■ Description of the task ■
Return, unchanged, every line starting at the one with "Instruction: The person" and running through the last line of the material below, with nothing else added.

■ Information provided ■
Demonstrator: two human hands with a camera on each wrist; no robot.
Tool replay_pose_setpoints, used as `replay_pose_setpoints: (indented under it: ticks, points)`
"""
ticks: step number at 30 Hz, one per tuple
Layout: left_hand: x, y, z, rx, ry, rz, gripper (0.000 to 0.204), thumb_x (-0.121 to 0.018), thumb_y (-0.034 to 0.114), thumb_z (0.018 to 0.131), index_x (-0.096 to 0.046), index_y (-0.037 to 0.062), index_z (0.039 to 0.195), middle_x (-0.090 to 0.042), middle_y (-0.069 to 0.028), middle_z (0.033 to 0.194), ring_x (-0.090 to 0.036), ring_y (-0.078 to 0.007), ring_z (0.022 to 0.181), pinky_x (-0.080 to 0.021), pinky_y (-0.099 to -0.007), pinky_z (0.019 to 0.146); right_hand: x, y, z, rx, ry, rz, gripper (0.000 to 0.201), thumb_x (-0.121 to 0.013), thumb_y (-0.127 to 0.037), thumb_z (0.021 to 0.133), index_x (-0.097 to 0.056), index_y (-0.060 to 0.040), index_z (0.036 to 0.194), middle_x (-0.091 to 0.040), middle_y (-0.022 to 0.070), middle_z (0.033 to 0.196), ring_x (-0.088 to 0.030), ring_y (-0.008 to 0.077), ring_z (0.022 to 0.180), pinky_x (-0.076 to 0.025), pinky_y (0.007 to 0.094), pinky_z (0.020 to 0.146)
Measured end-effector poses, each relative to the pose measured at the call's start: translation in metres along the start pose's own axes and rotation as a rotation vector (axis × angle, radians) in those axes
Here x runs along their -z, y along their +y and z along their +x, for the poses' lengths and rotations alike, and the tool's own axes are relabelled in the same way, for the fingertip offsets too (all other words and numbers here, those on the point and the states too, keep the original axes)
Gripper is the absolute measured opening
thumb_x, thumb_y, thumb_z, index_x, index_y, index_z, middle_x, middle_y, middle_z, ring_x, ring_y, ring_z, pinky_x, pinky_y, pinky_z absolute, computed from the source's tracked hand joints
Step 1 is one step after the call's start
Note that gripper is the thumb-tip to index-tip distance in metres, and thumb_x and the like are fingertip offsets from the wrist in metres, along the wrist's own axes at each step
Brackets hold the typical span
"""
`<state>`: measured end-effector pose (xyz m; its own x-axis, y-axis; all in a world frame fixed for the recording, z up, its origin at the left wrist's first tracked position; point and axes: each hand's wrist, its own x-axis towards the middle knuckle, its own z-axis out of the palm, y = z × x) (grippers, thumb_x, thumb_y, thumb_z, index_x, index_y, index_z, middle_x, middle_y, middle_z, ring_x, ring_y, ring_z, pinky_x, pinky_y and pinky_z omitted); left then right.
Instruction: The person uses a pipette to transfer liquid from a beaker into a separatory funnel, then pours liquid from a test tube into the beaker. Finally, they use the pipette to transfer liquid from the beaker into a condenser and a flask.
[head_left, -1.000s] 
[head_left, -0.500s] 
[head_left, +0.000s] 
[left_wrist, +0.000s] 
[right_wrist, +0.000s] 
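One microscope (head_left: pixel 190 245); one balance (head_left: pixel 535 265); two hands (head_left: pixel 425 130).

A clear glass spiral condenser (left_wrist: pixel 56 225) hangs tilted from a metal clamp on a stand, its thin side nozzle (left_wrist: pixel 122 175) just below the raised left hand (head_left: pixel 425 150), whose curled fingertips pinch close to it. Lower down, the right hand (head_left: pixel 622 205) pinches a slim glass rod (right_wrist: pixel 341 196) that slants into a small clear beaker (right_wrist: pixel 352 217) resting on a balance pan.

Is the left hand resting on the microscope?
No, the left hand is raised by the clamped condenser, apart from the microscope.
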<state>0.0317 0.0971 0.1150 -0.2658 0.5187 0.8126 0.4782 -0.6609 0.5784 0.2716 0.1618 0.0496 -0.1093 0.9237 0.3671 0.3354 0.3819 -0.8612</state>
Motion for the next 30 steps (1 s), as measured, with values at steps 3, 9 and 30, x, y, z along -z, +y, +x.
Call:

■ Answer to the problem ■
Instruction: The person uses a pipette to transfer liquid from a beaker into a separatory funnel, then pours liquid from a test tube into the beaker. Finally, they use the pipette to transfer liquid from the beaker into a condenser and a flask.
[head_left, -1.000s] 
[head_left, -0.500s] 
[head_left, +0.000s] 
[left_wrist, +0.000s] 
[right_wrist, +0.000s] 
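One microscope (head_left: pixel 190 245); one balance (head_left: pixel 535 265); two hands (head_left: pixel 425 130).

A clear glass spiral condenser (left_wrist: pixel 56 225) hangs tilted from a metal clamp on a stand, its thin side nozzle (left_wrist: pixel 122 175) just below the raised left hand (head_left: pixel 425 150), whose curled fingertips pinch close to it. Lower down, the right hand (head_left: pixel 622 205) pinches a slim glass rod (right_wrist: pixel 341 196) that slants into a small clear beaker (right_wrist: pixel 352 217) resting on a balance pan.

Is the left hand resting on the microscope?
No, the left hand is raised by the clamped condenser, apart from the microscope.
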<state>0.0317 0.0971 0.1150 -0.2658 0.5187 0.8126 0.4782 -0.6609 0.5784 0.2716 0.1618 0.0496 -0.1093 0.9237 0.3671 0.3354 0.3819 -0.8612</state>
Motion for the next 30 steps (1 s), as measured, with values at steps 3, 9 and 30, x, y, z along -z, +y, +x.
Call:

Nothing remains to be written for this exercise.